Required work
Drop the pictures and restate the rest of the listing word for word.

Dataset section
== Segment start ==
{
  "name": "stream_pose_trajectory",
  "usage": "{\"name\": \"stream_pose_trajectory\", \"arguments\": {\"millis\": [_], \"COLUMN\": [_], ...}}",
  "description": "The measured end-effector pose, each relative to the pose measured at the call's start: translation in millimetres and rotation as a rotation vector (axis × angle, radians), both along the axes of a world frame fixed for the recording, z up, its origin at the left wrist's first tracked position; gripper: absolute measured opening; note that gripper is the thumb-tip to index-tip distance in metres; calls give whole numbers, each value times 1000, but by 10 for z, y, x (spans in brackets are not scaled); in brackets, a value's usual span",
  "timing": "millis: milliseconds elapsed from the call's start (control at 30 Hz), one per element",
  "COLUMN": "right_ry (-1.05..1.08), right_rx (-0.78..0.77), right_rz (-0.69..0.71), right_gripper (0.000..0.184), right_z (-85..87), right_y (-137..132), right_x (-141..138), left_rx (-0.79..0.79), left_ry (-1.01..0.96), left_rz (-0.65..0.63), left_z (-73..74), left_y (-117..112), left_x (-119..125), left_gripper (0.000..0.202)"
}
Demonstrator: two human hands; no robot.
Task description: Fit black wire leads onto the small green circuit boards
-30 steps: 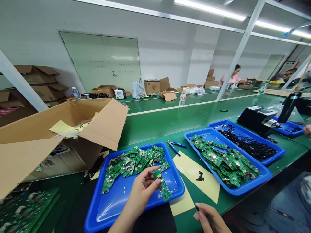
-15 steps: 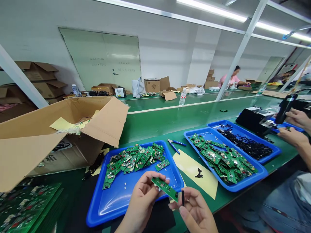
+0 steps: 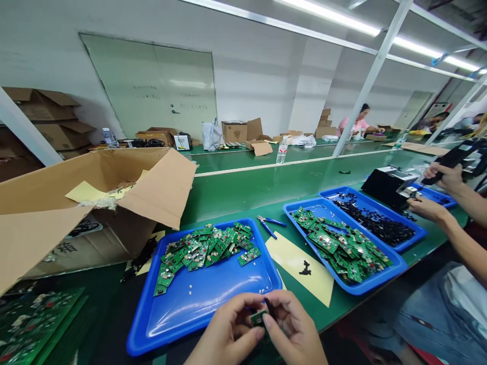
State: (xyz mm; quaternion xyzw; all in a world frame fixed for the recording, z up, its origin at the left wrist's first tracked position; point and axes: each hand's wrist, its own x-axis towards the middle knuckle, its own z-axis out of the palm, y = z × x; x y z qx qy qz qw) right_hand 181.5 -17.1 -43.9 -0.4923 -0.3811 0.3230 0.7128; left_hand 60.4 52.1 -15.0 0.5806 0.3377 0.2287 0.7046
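Observation:
Both hands meet just in front of the near edge of a blue tray (image 3: 182, 309). Between the fingers of my left hand (image 3: 232, 329) is a small green circuit board (image 3: 257, 318), mostly covered by the fingers. My right hand (image 3: 291, 329) pinches a small black plastic piece (image 3: 268, 305) against the board's end; whether it is seated there I cannot tell. Green circuit boards (image 3: 213, 248) lie heaped at the far side of the tray, with a few tiny white bits on its bare floor.
Blue-handled cutters (image 3: 271, 225) and yellow paper (image 3: 300, 271) with black pieces (image 3: 305, 268) lie right of the tray. Beyond are another board-filled tray (image 3: 380, 284) and one of black parts. An open carton (image 3: 152, 203) stands left, above stacked board panels (image 3: 38, 324). A co-worker's hands (image 3: 429, 208) hold a black tool.
My hands have come together and lower; the board has turned and the black piece, held apart before, now meets it. The co-worker's black tool has tilted from upright toward level.

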Motion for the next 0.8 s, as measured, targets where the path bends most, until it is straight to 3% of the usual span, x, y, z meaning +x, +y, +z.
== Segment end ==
Task solution
{
  "name": "stream_pose_trajectory",
  "usage": "{\"name\": \"stream_pose_trajectory\", \"arguments\": {\"millis\": [_], \"COLUMN\": [_], ...}}",
  "description": "The measured end-effector pose, each relative to the pose measured at the call's start: translation in millimetres and rotation as a rotation vector (axis × angle, radians), both along the axes of a world frame fixed for the recording, z up, its origin at the left wrist's first tracked position; gripper: absolute measured opening; note that gripper is the thumb-tip to index-tip distance in metres; calls give whole numbers, each value times 1000, but by 10 for z, y, x (spans in brackets are not scaled); in brackets, a value's usual span",
  "timing": "millis: milliseconds elapsed from the call's start (control at 30 Hz), one per element",
  "COLUMN": "right_ry (-1.05..1.08), right_rx (-0.78..0.77), right_rz (-0.69..0.71), right_gripper (0.000..0.184), right_z (-85..87), right_y (-137..132), right_x (-141..138), left_rx (-0.79..0.79), left_ry (-1.01..0.96), left_rz (-0.65..0.63), left_z (-73..74), left_y (-117..112), left_x (-119..125), left_gripper (0.000..0.202)"
}
Demonstrator: two human hands; no robot.
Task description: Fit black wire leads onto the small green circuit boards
-30 steps: 
-15 steps: 
+0 steps: 
State: (xyz mm; quaternion xyzw; all in a world frame fixed for the recording, z up, its origin at the left wrist's first tracked position; point and axes: each hand's wrist, its own x-axis towards the middle knuckle, its own z-axis out of the palm, y = z × x; x y z qx qy qz qw) right_hand 181.5 -17.1 -43.9 -0.4923 -0.3811 0.3230 0.7128; left_hand 60.4 52.1 -15.0 0.5806 0.3377 0.2287 0.7046
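Observation:
Both hands meet just in front of the near edge of a blue tray (image 3: 182, 309). Between the fingers of my left hand (image 3: 232, 329) is a small green circuit board (image 3: 257, 318), mostly covered by the fingers. My right hand (image 3: 291, 329) pinches a small black plastic piece (image 3: 268, 305) against the board's end; whether it is seated there I cannot tell. Green circuit boards (image 3: 213, 248) lie heaped at the far side of the tray, with a few tiny white bits on its bare floor.
Blue-handled cutters (image 3: 271, 225) and yellow paper (image 3: 300, 271) with black pieces (image 3: 305, 268) lie right of the tray. Beyond are another board-filled tray (image 3: 380, 284) and one of black parts. An open carton (image 3: 152, 203) stands left, above stacked board panels (image 3: 38, 324). A co-worker's hands (image 3: 429, 208) hold a black tool.
My hands have come together and lower; the board has turned and the black piece, held apart before, now meets it. The co-worker's black tool has tilted from upright toward level.
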
Motion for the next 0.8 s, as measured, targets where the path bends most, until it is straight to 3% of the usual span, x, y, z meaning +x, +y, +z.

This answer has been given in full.